Nothing in the listing below should be skipped, so transcribe it all exactly.

==== GIVEN INFORMATION

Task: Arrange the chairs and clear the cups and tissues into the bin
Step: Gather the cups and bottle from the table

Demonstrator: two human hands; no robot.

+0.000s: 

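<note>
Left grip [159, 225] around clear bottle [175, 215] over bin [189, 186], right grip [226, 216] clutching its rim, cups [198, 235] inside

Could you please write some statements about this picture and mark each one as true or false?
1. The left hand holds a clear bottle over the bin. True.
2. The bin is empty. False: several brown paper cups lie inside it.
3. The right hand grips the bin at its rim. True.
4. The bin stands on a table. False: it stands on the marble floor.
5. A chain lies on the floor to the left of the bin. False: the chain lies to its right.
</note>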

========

ANSWER BOX:
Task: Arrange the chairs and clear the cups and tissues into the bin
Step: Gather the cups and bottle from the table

Demonstrator: two human hands; no robot.

+0.000s: 

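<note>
Left grip [159, 225] around clear bottle [175, 215] over bin [189, 186], right grip [226, 216] clutching its rim, cups [198, 235] inside

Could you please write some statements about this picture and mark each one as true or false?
1. The left hand holds a clear bottle over the bin. True.
2. The bin is empty. False: several brown paper cups lie inside it.
3. The right hand grips the bin at its rim. True.
4. The bin stands on a table. False: it stands on the marble floor.
5. A chain lies on the floor to the left of the bin. False: the chain lies to its right.
</note>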

For this exercise, nothing more remains to be given.